## Assignment:
All the entries need to be duplicated exactly, with the pictures omitted.

########

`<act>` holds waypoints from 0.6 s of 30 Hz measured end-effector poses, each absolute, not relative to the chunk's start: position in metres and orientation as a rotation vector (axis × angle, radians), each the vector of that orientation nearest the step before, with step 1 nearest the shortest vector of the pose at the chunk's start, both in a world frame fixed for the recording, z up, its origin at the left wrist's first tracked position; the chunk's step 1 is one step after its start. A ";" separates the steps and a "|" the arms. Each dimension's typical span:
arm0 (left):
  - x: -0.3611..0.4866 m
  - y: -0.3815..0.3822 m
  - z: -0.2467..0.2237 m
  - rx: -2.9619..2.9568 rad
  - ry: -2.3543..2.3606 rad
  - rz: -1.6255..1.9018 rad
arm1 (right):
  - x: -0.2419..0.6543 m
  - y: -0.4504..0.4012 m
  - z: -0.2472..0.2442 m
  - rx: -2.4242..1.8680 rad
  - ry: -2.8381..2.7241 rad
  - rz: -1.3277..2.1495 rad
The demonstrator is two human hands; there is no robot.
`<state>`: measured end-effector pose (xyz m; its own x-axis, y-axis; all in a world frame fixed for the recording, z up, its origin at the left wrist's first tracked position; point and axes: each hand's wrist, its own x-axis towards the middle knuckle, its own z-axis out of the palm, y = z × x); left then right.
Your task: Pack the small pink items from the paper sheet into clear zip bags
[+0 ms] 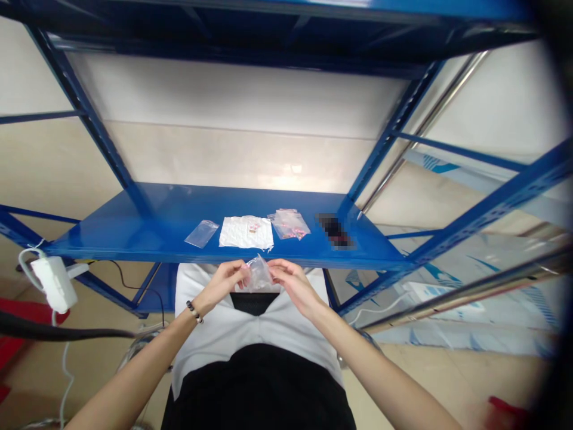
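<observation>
A small clear plastic bag (259, 275) is stretched between my two hands, just in front of the shelf's front edge and above my lap. My left hand (227, 279) pinches its left side, and my right hand (293, 282) grips its right side. Beyond them on the blue shelf lies a crumpled white paper (237, 233) with a few tiny pinkish pieces (255, 227) on it. To its right is a stack of clear bags (290, 222) with small pink and red bits inside. A flat clear bag (202, 233) lies to the left of the paper.
A blurred-out dark object (335, 231) rests at the right of the blue shelf (174, 206). Blue uprights stand at both sides, with another shelf board (268, 36) overhead. A white power strip (54, 283) with a cord hangs at the left.
</observation>
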<state>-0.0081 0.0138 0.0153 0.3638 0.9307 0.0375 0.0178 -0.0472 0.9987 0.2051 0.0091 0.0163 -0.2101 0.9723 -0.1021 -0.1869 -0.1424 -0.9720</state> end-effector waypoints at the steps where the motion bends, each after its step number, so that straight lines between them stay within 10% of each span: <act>1: -0.007 0.011 0.014 1.373 0.946 0.992 | 0.205 0.007 0.016 -1.026 -1.126 1.560; 18: -0.013 0.013 0.017 1.295 1.037 0.889 | 0.199 0.018 -0.004 -0.876 -0.956 1.902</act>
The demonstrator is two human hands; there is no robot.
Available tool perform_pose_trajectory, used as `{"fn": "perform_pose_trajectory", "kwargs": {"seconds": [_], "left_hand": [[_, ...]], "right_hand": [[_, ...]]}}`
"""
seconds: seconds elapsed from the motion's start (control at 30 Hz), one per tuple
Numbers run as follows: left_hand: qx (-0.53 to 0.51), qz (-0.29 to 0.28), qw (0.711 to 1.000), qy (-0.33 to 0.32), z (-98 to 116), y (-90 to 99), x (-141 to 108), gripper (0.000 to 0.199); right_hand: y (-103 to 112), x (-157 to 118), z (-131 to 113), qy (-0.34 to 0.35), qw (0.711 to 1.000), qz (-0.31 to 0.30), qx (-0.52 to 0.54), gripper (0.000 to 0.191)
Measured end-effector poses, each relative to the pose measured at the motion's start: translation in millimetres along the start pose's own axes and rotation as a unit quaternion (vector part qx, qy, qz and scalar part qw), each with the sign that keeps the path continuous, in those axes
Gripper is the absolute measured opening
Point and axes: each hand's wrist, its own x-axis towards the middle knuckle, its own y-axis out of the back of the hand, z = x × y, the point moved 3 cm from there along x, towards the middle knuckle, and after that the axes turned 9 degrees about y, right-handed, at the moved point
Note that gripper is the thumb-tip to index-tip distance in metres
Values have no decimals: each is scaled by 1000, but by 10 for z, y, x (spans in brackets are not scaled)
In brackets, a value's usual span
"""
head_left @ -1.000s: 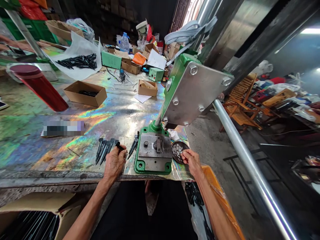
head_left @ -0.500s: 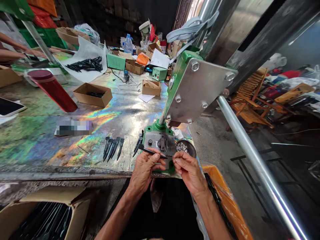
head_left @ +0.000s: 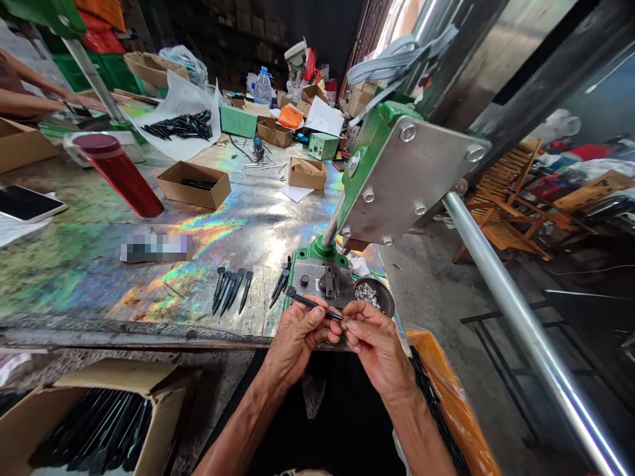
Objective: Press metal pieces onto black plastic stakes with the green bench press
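Daylight glares through the opening at top right, while the back wall sits dim. Rainbow glare streaks the metal table, your left hand and right hand are softly lit, and the steel pipe bows toward the edge.

At the lower middle of the frame, one end of the slim black piece disappears into the right hand's fingertips, and anything pinched there is too small to tell. The left hand covers the front of the green press base. The bits in the dark dish are too small to tell apart. The label at centre left is blurred. The frame's bottom edge cuts off the cardboard box at lower left, and its left edge cuts off a co-worker's arms at upper left.
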Motion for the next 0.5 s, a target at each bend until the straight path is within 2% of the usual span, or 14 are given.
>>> {"fn": "perform_pose_trajectory", "kwargs": {"seconds": [0.2,0.4,0.5], "left_hand": [[34,-6,999,-7,40,22,-5,22],[187,27,980,-60,159,-35,-37,17],[229,48,970,-66,198,-51,-23,16]], "right_hand": [[11,11,5,1,1000,-20,-20,12],[81,45,58,31,991,-9,-132,8],[91,72,122,36,990,12,-137,10]]}}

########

## Exercise answer:
`<act>` holds waypoints from 0.6 s of 30 Hz measured end-effector poses, each absolute, not relative to the chunk's start: position in metres and orientation as a rotation vector (axis × angle, radians), each the vector of that orientation nearest the step before, with step 1 nearest the shortest vector of the pose at the chunk's start, both in a world frame fixed for the recording, z up, its origin at the left wrist's first tracked position; the chunk's step 1 is one step after its start. A ";" separates the steps and a "|" the arms. Each dimension's typical span:
arm0 (left):
  - x: -0.3611..0.4866 m
  - y: -0.3815..0.3822 m
  - z: -0.2467..0.2237 m
  - rx: -2.9619..2.9568 rad
  - ry: -2.3543..2.3606 rad
  - rz: -1.6255..1.9018 rad
arm1 (right):
  - x: -0.2419..0.6543 m
  - y: -0.4504..0.4012 m
  - z: -0.2472..0.2442 m
  - rx: -2.4242..1.8680 rad
  - ry: -2.8381..2.7241 rad
  - rz: -1.3277..2.1495 rad
The demonstrator is two human hands; there is no robot.
`<state>`: measured end-effector pose (xyz m; its own x-axis, y-axis; all in a world frame fixed for the recording, z up, its origin at the left wrist's first tracked position; point and axes: each hand's wrist, its own x-axis towards the middle knuckle, its own z-axis out of the palm, y = z × x); left then right.
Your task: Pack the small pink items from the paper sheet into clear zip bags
[+0 ms] 
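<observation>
A small clear plastic bag (259, 275) is stretched between my two hands, just in front of the shelf's front edge and above my lap. My left hand (227, 279) pinches its left side, and my right hand (293, 282) grips its right side. Beyond them on the blue shelf lies a crumpled white paper (237, 233) with a few tiny pinkish pieces (255, 227) on it. To its right is a stack of clear bags (290, 222) with small pink and red bits inside. A flat clear bag (202, 233) lies to the left of the paper.
A blurred-out dark object (335, 231) rests at the right of the blue shelf (174, 206). Blue uprights stand at both sides, with another shelf board (268, 36) overhead. A white power strip (54, 283) with a cord hangs at the left.
</observation>
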<state>-0.0081 0.0138 0.0153 0.3638 0.9307 0.0375 0.0178 -0.0472 0.9987 0.2051 0.0091 0.0163 -0.2101 0.9723 -0.1021 -0.1869 -0.1424 -0.9720</state> end-effector waypoints at the steps where the motion bends, each after its step number, so that straight lines between them stay within 10% of each span: <act>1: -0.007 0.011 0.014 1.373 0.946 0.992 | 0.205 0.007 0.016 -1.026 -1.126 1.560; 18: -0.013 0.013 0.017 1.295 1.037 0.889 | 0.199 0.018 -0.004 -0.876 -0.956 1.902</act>
The demonstrator is two human hands; there is no robot.
Available tool perform_pose_trajectory, used as `{"fn": "perform_pose_trajectory", "kwargs": {"seconds": [_], "left_hand": [[_, ...]], "right_hand": [[_, ...]]}}`
"""
seconds: seconds elapsed from the motion's start (control at 30 Hz), one per tuple
Numbers run as follows: left_hand: qx (-0.53 to 0.51), qz (-0.29 to 0.28), qw (0.711 to 1.000), qy (-0.33 to 0.32), z (-98 to 116), y (-90 to 99), x (-141 to 108), gripper (0.000 to 0.199); right_hand: y (-103 to 112), x (-157 to 118), z (-131 to 113), qy (-0.34 to 0.35), qw (0.711 to 1.000), qz (-0.31 to 0.30), qx (-0.52 to 0.54), gripper (0.000 to 0.191)
Measured end-effector poses, each relative to the pose measured at the motion's start: translation in millimetres along the start pose's own axes and rotation as a unit quaternion (vector part qx, qy, qz and scalar part qw), each with the sign that keeps the path continuous, in those axes
Gripper is the absolute measured opening
Point and axes: each hand's wrist, its own x-axis towards the middle knuckle, its own y-axis out of the back of the hand, z = x × y, the point moved 3 cm from there along x, towards the middle knuckle, and after that the axes turned 9 degrees about y, right-handed, at the moved point
Note that gripper is the thumb-tip to index-tip distance in metres
Values have no decimals: each is scaled by 1000, but by 10 for z, y, x (spans in brackets are not scaled)
In brackets, a value's usual span
"""
head_left @ -1.000s: 
head_left @ -0.500s: 
head_left @ +0.000s: 
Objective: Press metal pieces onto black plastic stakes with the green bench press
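Daylight glares through the opening at top right, while the back wall sits dim. Rainbow glare streaks the metal table, your left hand and right hand are softly lit, and the steel pipe bows toward the edge.

At the lower middle of the frame, one end of the slim black piece disappears into the right hand's fingertips, and anything pinched there is too small to tell. The left hand covers the front of the green press base. The bits in the dark dish are too small to tell apart. The label at centre left is blurred. The frame's bottom edge cuts off the cardboard box at lower left, and its left edge cuts off a co-worker's arms at upper left.
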Motion for the next 0.5 s, a target at each bend until the straight path is within 2% of the usual span, or 14 are given.
>>> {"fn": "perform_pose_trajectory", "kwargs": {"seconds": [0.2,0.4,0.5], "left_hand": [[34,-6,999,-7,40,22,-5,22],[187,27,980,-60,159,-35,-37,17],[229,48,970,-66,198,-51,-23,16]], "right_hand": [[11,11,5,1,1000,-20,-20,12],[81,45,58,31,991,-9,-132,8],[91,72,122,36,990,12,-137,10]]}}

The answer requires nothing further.